> _Work instruction_: Repeat the data as given. Images do not go in the copy.

[Opening Provided data section]

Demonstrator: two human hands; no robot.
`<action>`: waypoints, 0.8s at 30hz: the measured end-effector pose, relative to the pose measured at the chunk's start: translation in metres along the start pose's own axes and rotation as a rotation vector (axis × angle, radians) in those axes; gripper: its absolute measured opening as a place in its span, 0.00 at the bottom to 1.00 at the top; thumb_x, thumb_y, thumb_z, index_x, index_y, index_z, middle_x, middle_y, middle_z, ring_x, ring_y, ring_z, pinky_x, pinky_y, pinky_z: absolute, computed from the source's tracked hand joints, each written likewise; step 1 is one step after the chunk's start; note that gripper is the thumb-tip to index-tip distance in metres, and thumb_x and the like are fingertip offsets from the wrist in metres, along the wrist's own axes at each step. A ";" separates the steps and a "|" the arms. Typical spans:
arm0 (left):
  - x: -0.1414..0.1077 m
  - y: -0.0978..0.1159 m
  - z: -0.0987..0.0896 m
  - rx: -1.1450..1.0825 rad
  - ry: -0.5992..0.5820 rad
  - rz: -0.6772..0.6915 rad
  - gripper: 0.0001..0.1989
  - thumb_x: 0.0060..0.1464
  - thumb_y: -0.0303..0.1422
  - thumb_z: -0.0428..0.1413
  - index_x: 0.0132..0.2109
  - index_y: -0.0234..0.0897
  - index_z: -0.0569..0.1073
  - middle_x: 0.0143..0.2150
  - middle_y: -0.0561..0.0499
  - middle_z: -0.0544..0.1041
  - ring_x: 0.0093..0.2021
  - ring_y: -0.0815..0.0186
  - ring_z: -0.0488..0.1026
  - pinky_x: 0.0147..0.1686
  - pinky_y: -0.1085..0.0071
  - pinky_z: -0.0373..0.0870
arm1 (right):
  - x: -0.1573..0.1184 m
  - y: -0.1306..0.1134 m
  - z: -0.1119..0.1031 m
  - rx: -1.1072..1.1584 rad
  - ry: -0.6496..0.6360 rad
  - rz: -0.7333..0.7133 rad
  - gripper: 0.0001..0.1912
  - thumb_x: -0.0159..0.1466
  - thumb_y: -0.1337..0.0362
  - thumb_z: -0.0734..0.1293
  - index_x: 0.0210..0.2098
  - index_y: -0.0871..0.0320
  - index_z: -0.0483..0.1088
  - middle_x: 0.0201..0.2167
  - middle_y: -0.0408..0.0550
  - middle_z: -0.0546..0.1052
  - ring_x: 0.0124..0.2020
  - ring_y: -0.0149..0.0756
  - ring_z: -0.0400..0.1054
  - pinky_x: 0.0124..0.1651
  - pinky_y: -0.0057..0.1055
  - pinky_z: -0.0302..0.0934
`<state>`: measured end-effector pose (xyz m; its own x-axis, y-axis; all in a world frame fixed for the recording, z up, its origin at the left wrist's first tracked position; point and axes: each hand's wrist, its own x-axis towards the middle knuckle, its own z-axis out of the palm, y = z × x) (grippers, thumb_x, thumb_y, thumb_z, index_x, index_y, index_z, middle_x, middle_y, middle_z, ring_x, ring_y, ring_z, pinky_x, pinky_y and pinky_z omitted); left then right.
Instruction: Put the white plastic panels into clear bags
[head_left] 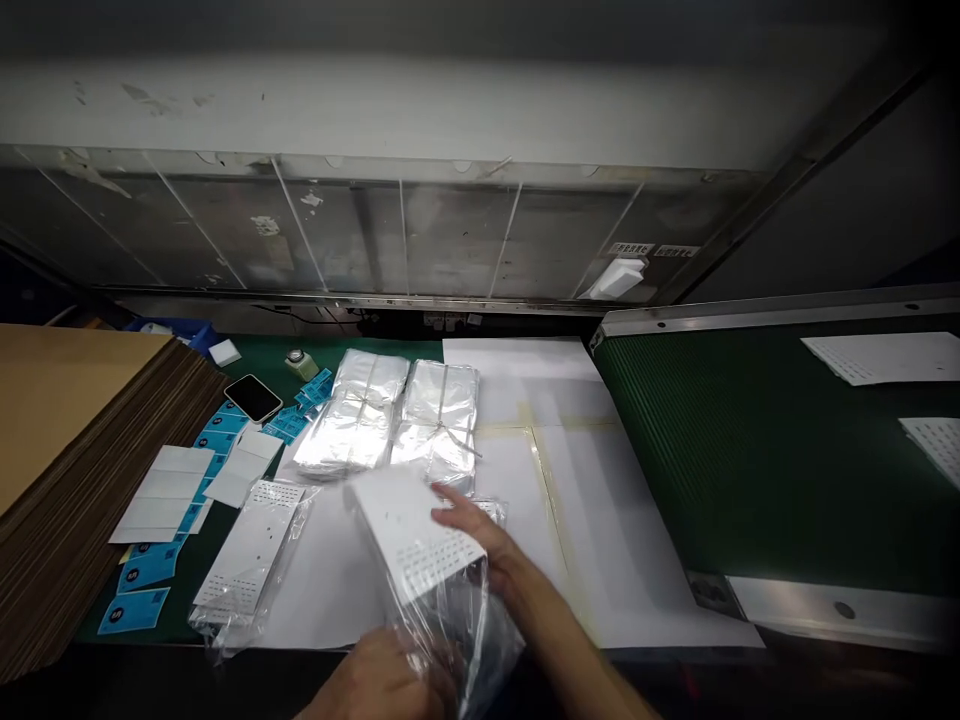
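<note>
A white printed card (405, 530) is tilted over the white work sheet, a clear plastic bag (472, 640) hanging around its lower end; how far the card sits inside is unclear. My right hand (480, 530) grips the card by its right edge, thumb and fingers partly hidden. Down at the near edge, my left hand (382, 680) is closed on the bag, slightly blurred. Left of them lies a bagged white card (251, 550). Two tied bundles of clear bags, a left bundle (356, 410) and a right bundle (439, 415), lie just beyond my hands.
Stacked cardboard (90, 430) rises at the left. Nearby are a phone (253, 398), folded white papers (165, 490), blue labels (142, 570) and a small jar (300, 363). On the right, a green conveyor belt (720, 440) carries white cards (885, 358). A metal panel (450, 235) stands behind.
</note>
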<state>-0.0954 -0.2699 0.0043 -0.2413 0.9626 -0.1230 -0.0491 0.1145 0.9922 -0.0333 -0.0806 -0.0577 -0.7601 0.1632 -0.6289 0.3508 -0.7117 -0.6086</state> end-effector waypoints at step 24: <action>0.070 -0.182 0.047 -0.031 0.454 -0.576 0.37 0.44 0.39 0.61 0.58 0.23 0.60 0.63 0.29 0.55 0.65 0.44 0.47 0.62 0.56 0.42 | -0.015 0.137 -0.103 -0.483 0.706 -0.224 0.36 0.53 0.53 0.66 0.59 0.58 0.58 0.64 0.56 0.51 0.66 0.51 0.40 0.67 0.45 0.35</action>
<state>-0.0581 -0.2115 -0.1838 -0.5462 0.5549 -0.6275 -0.3147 0.5583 0.7676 0.0823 -0.1098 -0.1815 -0.3802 0.7615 -0.5249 0.5483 -0.2715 -0.7910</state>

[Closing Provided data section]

> _Task response_:
Demonstrator: two human hands; no robot.
`<action>`: waypoints, 0.8s at 30hz: the measured end-effector pose, relative to the pose measured at the chunk's start: translation in metres along the start pose's own axes and rotation as a rotation vector (axis × angle, radians) in those axes; gripper: its absolute measured opening as a place in its span, 0.00 at the bottom to 1.00 at the top; thumb_x, thumb_y, thumb_z, index_x, index_y, index_z, middle_x, middle_y, middle_z, ring_x, ring_y, ring_z, pinky_x, pinky_y, pinky_z: absolute, computed from the source's tracked hand joints, each written likewise; step 1 is one step after the chunk's start; note that gripper is the thumb-tip to index-tip distance in metres, and thumb_x and the like are fingertip offsets from the wrist in metres, along the wrist's own axes at each step. A ";" separates the steps and a "|" the arms. Typical spans:
arm0 (left):
  - x: -0.1414..0.1077 m
  - y: -0.0978..0.1159 m
  - z: -0.0987..0.0896 m
  - rx: -1.1450..1.0825 rad
  - ry: -0.5992..0.5820 rad
  - rz: -0.6772..0.6915 rad
  - gripper: 0.0001..0.1989
  - thumb_x: 0.0060..0.1464
  - thumb_y: -0.0303..0.1422
  - thumb_z: -0.0428..0.1413
  - index_x: 0.0132..0.2109
  - index_y: -0.0234..0.0897
  - index_z: -0.0569..0.1073
  - middle_x: 0.0143..0.2150
  - middle_y: -0.0561..0.0499
  - middle_z: -0.0544..0.1041
  - ring_x: 0.0093..0.2021
  - ring_y: -0.0815..0.0186
  - ring_z: -0.0488..0.1026
  - pinky_x: 0.0147..0.1686
  - pinky_y: -0.1085..0.0071
  - pinky_z: -0.0373..0.0870
arm1 (right):
  - x: -0.1573..0.1184 m
  - y: -0.1306..0.1134 m
  - z: -0.1119..0.1031 m
  - rx: -1.1072..1.1584 rad
  - ry: -0.6496..0.6360 rad
  - rz: -0.7333..0.7133 rad
  - gripper: 0.0001..0.1912
  - thumb_x: -0.0159..0.1466
  - thumb_y: -0.1337..0.0362
  - thumb_z: -0.0734..0.1293
  - index_x: 0.0210..0.2098
  - index_y: -0.0871..0.0320
  - index_z: -0.0483..0.1088
  - middle_x: 0.0201..0.2167
  - middle_y: -0.0408..0.0550
  - middle_z: -0.0546..0.1052
  - ring_x: 0.0124..0.2020
  - ring_y: -0.0149..0.0756
  - ring_z: -0.0400..0.1054
  - pinky_x: 0.0124..0.1651
  - pinky_y: -0.0057..0.1055
  - pinky_z: -0.0302..0.0934
`<state>`: measured end-effector pose (xyz m; its own x-axis, y-axis; all in a world frame fixed for the recording, z up, its origin at the left wrist's first tracked position; point and axes: each hand's wrist, its own x-axis towards the middle knuckle, its own z-axis out of the palm, y = z × x) (grippers, thumb_x, thumb_y, thumb_z, index_x, index_y, index_z, middle_x, middle_y, middle_z, ring_x, ring_y, ring_z, pinky_x, pinky_y and pinky_z omitted); left then right.
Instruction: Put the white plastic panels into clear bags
[head_left] 
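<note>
A white printed card (405, 530) is tilted over the white work sheet, a clear plastic bag (472, 640) hanging around its lower end; how far the card sits inside is unclear. My right hand (480, 530) grips the card by its right edge, thumb and fingers partly hidden. Down at the near edge, my left hand (382, 680) is closed on the bag, slightly blurred. Left of them lies a bagged white card (251, 550). Two tied bundles of clear bags, a left bundle (356, 410) and a right bundle (439, 415), lie just beyond my hands.
Stacked cardboard (90, 430) rises at the left. Nearby are a phone (253, 398), folded white papers (165, 490), blue labels (142, 570) and a small jar (300, 363). On the right, a green conveyor belt (720, 440) carries white cards (885, 358). A metal panel (450, 235) stands behind.
</note>
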<state>-0.0954 -0.2699 0.0043 -0.2413 0.9626 -0.1230 -0.0491 0.1145 0.9922 -0.0333 -0.0806 -0.0577 -0.7601 0.1632 -0.6289 0.3508 -0.7117 -0.6086</state> end-effector waypoints at step 24: <action>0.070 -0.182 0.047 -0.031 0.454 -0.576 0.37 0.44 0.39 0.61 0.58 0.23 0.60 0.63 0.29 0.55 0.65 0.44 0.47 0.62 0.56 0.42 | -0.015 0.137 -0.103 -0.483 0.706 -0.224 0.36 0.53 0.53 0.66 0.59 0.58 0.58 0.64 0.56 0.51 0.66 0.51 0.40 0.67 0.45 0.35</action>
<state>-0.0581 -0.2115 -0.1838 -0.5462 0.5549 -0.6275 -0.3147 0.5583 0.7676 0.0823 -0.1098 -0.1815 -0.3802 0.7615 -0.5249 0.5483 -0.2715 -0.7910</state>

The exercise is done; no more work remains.